*What the exercise asks:* Reproduce the data in its entirety, exactly as written.

*Provided data:*
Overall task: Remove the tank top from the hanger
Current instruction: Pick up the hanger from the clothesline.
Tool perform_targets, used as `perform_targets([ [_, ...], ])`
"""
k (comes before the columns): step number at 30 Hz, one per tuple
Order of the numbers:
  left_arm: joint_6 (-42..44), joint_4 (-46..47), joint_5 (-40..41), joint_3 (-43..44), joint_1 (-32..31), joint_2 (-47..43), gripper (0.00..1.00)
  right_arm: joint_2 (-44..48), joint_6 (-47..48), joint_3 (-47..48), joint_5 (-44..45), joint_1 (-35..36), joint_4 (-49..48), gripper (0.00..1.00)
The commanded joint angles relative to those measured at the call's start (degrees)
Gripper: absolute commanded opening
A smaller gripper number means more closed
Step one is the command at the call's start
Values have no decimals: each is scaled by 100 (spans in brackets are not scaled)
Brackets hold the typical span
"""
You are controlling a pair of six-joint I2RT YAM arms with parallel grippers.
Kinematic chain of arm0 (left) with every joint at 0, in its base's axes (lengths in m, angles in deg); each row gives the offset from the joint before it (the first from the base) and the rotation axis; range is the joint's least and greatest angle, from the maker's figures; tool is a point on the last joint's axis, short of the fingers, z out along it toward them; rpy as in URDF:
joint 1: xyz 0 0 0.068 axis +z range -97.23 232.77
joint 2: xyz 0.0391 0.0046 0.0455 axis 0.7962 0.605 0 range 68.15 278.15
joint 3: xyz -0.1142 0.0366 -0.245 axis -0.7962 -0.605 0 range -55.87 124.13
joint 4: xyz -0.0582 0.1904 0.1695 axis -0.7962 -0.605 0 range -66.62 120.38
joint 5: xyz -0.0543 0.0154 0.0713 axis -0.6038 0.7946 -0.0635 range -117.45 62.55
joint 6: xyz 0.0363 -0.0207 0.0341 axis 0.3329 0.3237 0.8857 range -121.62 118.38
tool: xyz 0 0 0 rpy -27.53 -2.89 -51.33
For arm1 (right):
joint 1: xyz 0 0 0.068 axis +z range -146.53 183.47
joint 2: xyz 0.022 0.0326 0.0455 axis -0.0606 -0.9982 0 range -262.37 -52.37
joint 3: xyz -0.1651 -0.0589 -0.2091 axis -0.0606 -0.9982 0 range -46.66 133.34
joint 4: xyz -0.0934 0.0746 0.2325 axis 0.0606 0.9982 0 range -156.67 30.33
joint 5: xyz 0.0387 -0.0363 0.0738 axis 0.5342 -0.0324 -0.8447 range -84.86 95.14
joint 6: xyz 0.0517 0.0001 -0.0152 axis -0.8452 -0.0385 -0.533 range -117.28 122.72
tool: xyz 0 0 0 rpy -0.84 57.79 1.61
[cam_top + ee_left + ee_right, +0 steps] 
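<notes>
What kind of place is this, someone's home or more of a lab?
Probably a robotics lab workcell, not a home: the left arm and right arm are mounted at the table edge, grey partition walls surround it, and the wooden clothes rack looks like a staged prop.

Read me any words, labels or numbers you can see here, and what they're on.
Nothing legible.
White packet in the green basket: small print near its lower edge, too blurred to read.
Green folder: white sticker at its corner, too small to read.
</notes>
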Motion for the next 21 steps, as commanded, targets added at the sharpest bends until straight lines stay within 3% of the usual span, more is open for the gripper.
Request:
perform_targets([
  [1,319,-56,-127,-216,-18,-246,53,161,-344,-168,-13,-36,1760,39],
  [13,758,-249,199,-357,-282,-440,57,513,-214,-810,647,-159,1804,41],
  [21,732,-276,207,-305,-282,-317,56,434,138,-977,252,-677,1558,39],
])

*Expected output:*
Overall task: Remove the tank top from the hanger
Current instruction: Pick up the hanger from the clothesline.
Tool perform_targets, used as `perform_targets([ [_, ...], ])`
"""
k (comes before the columns): step number at 30 Hz, one per tuple
Order of the numbers:
  left_arm: joint_6 (-42..44), joint_4 (-46..47), joint_5 (-40..41), joint_3 (-43..44), joint_1 (-32..31), joint_2 (-47..43), gripper (0.00..1.00)
  right_arm: joint_2 (-44..48), joint_6 (-47..48), joint_3 (-47..48), joint_5 (-44..45), joint_1 (-35..36), joint_4 (-49..48), gripper (0.00..1.00)
The commanded joint angles relative to those measured at the call's start (degrees)
Gripper: absolute commanded opening
A smaller gripper number means more closed
Step one is the command at the call's start
Values have no decimals: each is scaled by 100 (spans in brackets are not scaled)
Brackets hold the typical span
"""
You are controlling a pair of six-joint I2RT YAM arms with parallel grippers.
Kinematic chain of arm0 (left) with every joint at 0, in its base's axes (lengths in m, angles in deg); each row gives the offset from the joint before it (the first from the base) and the rotation axis; range is the joint's least and greatest angle, from the maker's figures; tool is a point on the last joint's axis, short of the fingers, z out along it toward them; rpy as in URDF:
joint 1: xyz 0 0 0.068 axis +z range -97.23 232.77
joint 2: xyz 0.0391 0.0046 0.0455 axis 0.7962 0.605 0 range 68.15 278.15
joint 3: xyz -0.1142 0.0366 -0.245 axis -0.7962 -0.605 0 range -55.87 124.13
joint 4: xyz -0.0582 0.1904 0.1695 axis -0.7962 -0.605 0 range -66.62 120.38
joint 5: xyz -0.0543 0.0154 0.0713 axis -0.6038 0.7946 -0.0635 range -117.45 62.55
joint 6: xyz 0.0363 -0.0207 0.0341 axis 0.3329 0.3237 0.8857 range -121.62 118.38
tool: xyz 0 0 0 rpy -27.53 -2.89 -51.33
For arm1 (right):
joint 1: xyz 0 0 0.068 axis +z range -146.53 183.47
joint 2: xyz 0.022 0.0326 0.0455 axis -0.0606 -0.9982 0 range -262.37 -52.37
joint 3: xyz -0.1651 -0.0589 -0.2091 axis -0.0606 -0.9982 0 range -46.66 133.34
joint 4: xyz -0.0934 0.0746 0.2325 axis 0.0606 0.9982 0 range -156.67 30.33
joint 5: xyz 0.0387 -0.0363 0.0738 axis 0.5342 -0.0324 -0.8447 range -84.86 95.14
joint 6: xyz 0.0517 0.0001 -0.0152 axis -0.8452 -0.0385 -0.533 range -117.28 122.72
tool: xyz 0 0 0 rpy -0.84 57.79 1.61
[cam_top + ee_left + ee_right, +0 steps] 
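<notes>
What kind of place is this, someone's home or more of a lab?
Probably a robotics lab workcell, not a home: the left arm and right arm are mounted at the table edge, grey partition walls surround it, and the wooden clothes rack looks like a staged prop.

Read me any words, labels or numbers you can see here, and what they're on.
Nothing legible.
White packet in the green basket: small print near its lower edge, too blurred to read.
Green folder: white sticker at its corner, too small to read.
</notes>
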Motion for the next 21 steps, as commanded, targets added at the sharpest bends until straight lines stay within 3% of the usual span, more is open for the gripper.
Request:
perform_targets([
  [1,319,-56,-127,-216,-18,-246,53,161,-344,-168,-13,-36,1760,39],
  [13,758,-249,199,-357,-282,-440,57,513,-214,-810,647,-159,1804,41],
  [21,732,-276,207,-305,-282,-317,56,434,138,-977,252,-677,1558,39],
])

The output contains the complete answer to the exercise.